WHAT THE EXERCISE ASKS → Of all the lines below, output only those starting at the one with "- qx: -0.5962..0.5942" and ending at the one with "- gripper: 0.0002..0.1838", both ends included, exactly as written.

Records from a data collection →
────────
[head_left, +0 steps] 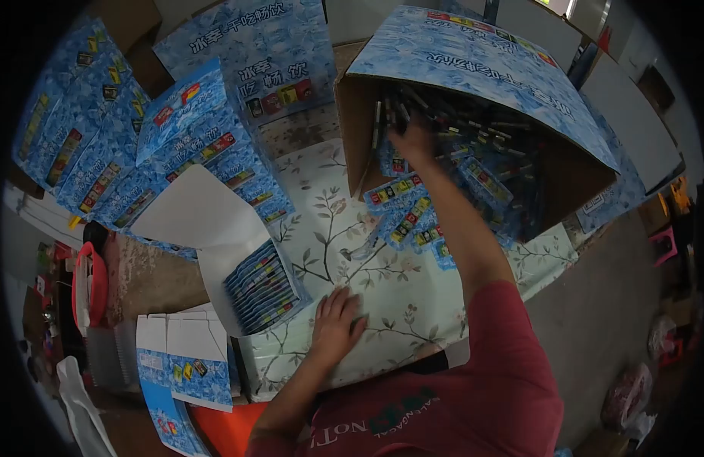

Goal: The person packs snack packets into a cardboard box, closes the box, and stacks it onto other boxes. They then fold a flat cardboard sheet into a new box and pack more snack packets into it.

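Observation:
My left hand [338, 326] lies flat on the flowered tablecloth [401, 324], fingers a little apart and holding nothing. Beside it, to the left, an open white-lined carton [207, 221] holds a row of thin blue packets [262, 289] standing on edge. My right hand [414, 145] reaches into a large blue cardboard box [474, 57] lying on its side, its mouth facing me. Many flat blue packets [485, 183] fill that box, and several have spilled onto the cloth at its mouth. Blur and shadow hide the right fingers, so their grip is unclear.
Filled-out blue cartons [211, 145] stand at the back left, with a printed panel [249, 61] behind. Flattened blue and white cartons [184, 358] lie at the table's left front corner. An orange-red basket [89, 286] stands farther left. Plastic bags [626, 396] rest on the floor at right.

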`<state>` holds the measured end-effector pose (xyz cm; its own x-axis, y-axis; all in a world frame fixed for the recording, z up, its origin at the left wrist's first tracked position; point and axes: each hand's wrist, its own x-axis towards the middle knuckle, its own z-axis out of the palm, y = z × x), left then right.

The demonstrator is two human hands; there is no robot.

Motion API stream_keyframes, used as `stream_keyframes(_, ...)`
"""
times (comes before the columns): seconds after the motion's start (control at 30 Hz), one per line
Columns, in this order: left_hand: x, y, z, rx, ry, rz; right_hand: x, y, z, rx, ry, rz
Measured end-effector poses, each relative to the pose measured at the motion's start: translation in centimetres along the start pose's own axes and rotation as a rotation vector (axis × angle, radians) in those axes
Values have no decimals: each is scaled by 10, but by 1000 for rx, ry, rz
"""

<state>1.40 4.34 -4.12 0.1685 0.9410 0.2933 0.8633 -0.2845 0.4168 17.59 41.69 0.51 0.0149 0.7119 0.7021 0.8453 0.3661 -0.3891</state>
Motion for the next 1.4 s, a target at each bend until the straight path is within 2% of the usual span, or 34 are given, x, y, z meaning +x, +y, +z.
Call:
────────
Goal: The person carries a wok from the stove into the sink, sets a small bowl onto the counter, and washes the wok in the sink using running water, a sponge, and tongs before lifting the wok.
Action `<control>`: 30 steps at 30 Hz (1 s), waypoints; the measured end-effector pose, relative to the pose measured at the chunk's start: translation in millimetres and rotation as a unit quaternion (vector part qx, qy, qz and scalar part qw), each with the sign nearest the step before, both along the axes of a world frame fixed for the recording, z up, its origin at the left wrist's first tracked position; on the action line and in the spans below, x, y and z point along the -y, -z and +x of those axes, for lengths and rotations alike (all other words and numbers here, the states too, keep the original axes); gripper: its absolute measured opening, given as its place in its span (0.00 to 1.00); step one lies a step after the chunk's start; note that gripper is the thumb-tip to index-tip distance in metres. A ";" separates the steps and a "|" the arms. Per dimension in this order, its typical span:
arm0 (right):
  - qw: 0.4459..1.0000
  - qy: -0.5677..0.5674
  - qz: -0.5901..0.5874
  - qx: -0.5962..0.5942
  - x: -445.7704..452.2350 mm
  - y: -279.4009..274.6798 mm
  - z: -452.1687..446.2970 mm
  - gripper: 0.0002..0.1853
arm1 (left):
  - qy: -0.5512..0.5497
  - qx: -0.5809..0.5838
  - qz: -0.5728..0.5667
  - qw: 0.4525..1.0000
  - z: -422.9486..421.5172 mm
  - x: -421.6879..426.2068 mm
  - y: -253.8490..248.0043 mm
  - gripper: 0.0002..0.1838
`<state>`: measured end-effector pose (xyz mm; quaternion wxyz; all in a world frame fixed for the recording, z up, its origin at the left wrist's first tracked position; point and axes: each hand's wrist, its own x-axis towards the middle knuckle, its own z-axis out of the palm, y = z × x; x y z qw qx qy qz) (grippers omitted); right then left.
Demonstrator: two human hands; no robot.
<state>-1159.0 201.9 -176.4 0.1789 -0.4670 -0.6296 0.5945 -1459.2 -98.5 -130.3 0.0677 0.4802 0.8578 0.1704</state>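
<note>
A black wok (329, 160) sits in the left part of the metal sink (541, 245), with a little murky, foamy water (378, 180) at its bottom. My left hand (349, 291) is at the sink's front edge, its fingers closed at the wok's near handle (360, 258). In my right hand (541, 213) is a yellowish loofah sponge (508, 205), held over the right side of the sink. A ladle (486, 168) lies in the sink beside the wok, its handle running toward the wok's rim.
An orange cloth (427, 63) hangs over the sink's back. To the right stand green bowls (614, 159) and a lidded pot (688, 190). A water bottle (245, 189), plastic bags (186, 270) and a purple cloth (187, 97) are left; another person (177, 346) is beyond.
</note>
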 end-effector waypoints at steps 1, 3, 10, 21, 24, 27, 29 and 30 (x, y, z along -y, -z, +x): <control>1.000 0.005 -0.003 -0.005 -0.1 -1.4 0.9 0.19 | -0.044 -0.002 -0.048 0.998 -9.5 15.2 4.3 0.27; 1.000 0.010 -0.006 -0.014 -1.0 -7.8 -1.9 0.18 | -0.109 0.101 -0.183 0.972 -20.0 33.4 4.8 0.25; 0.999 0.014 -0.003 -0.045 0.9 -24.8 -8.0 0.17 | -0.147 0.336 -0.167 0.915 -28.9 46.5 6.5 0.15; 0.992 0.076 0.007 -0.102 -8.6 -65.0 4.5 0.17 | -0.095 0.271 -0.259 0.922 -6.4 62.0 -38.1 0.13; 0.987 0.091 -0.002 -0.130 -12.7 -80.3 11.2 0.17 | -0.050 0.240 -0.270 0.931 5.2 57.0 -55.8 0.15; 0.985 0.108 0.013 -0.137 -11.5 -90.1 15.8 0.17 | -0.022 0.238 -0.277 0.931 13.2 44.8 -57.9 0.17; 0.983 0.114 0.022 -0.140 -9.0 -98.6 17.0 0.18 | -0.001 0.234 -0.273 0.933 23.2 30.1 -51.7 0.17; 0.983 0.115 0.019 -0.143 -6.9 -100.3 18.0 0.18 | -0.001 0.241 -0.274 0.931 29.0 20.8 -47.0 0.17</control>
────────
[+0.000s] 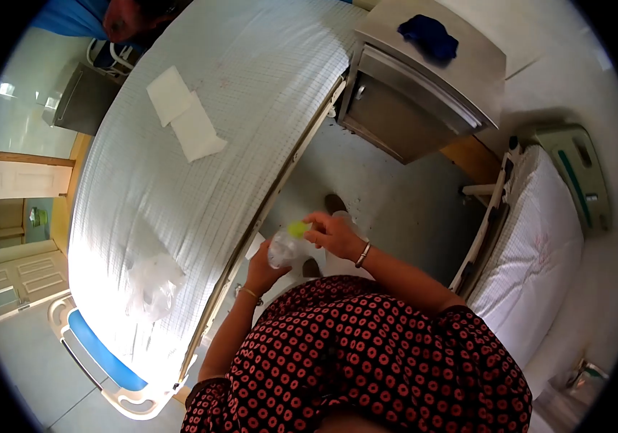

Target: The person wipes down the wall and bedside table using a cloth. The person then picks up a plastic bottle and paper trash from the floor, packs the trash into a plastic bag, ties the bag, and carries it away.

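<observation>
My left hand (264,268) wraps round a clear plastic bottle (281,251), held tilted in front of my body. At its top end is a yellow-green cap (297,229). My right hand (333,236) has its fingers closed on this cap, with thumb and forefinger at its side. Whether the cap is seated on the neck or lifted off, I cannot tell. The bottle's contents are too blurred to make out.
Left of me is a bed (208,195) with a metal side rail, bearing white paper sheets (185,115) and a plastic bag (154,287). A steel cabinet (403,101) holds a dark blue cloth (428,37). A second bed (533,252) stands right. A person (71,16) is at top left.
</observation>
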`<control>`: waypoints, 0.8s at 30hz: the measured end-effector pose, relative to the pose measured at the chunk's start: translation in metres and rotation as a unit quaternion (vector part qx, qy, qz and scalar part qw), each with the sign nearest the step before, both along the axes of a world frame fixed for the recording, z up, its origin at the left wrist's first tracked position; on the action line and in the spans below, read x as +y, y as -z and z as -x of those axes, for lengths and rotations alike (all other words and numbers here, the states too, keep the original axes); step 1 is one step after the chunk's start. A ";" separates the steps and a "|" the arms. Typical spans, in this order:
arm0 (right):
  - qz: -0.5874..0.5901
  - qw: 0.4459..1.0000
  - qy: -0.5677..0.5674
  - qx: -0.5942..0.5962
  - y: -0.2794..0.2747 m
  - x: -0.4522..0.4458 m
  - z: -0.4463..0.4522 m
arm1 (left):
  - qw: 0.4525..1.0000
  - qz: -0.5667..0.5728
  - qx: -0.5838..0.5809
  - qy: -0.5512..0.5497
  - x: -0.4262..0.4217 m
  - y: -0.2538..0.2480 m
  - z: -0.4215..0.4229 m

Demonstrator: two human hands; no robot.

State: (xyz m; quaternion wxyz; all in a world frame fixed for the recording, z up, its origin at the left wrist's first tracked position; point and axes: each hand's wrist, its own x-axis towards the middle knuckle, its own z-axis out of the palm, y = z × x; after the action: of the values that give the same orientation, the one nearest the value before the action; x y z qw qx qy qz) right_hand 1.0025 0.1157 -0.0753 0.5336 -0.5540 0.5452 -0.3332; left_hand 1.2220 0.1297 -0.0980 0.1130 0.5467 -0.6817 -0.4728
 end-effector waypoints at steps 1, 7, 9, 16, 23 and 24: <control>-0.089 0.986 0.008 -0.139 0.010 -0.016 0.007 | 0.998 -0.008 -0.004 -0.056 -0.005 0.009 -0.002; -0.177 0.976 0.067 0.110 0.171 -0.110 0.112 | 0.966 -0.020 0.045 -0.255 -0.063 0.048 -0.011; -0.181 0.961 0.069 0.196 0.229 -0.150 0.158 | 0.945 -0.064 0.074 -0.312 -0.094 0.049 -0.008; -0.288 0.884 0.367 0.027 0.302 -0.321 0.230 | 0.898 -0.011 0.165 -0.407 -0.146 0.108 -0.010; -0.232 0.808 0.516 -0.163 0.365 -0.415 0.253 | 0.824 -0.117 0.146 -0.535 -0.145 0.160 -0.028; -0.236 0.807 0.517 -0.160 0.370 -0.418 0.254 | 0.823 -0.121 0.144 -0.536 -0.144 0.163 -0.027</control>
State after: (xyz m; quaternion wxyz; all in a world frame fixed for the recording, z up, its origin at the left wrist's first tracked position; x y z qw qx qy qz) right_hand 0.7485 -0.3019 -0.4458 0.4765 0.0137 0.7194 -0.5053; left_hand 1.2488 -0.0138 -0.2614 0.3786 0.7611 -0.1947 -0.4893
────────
ANSWER BOX →
  - qx: -0.5962..0.5942
  - x: -445.7704..452.2350 mm
  - y: -279.4009..274.6798 mm
  - z: -452.1687..446.2970 mm
  - gripper: 0.0002..0.1853
arm1 (left):
  - qy: -0.5512..0.5497
  - qx: -0.5809..0.5838
  - qz: -0.5728..0.5667
  - qw: 0.4525..1.0000
  - z: -422.9486..421.5172 mm
  - x: -421.6879..426.2068 mm
  - y: -253.8490..248.0043 mm
  - gripper: 0.0002..0.1838

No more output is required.